**Your goal:** When a line in the material contains the word "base", copy it.

**Data section:**

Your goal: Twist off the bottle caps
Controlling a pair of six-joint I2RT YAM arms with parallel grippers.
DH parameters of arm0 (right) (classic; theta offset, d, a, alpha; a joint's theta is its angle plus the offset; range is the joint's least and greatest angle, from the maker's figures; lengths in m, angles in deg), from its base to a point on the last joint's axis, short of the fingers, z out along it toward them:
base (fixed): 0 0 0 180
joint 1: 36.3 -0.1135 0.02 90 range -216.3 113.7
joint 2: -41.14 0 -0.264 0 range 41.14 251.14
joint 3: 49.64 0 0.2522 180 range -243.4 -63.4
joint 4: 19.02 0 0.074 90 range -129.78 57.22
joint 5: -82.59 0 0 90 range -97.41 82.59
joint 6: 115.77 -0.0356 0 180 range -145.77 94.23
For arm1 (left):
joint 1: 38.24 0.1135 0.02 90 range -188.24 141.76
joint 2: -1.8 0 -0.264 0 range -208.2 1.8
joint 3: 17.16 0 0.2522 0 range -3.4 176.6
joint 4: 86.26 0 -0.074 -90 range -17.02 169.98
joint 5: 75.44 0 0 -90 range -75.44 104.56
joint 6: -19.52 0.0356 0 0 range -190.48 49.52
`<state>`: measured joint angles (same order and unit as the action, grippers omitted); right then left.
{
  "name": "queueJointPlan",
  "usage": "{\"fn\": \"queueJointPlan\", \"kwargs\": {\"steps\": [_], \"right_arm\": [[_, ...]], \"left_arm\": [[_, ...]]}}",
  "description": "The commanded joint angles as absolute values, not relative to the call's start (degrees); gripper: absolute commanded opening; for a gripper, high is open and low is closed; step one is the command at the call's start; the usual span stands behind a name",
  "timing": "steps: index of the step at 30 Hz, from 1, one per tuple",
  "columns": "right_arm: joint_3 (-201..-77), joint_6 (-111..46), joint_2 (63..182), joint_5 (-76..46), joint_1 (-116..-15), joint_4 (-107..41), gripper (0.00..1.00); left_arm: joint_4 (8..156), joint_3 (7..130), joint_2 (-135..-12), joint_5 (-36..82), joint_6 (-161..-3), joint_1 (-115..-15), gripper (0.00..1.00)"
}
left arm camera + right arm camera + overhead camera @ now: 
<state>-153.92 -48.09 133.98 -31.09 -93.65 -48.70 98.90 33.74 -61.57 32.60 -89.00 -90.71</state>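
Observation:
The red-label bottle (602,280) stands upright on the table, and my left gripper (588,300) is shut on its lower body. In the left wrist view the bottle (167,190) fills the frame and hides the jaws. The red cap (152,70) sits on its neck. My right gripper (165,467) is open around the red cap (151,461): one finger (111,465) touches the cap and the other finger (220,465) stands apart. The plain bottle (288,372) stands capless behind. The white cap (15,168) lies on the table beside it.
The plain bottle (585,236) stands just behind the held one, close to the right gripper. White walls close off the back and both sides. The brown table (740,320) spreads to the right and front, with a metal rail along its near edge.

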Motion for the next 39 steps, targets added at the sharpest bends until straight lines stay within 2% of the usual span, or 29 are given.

**Problem solution:**
DH parameters of arm0 (right) (classic; theta offset, d, a, alpha; a joint's theta is its angle plus the offset; range is the joint's least and greatest angle, from the maker's figures; lengths in m, angles in deg), from its base to a point on the last joint's axis, short of the fingers, z out along it toward them:
base (fixed): 0 0 0 180

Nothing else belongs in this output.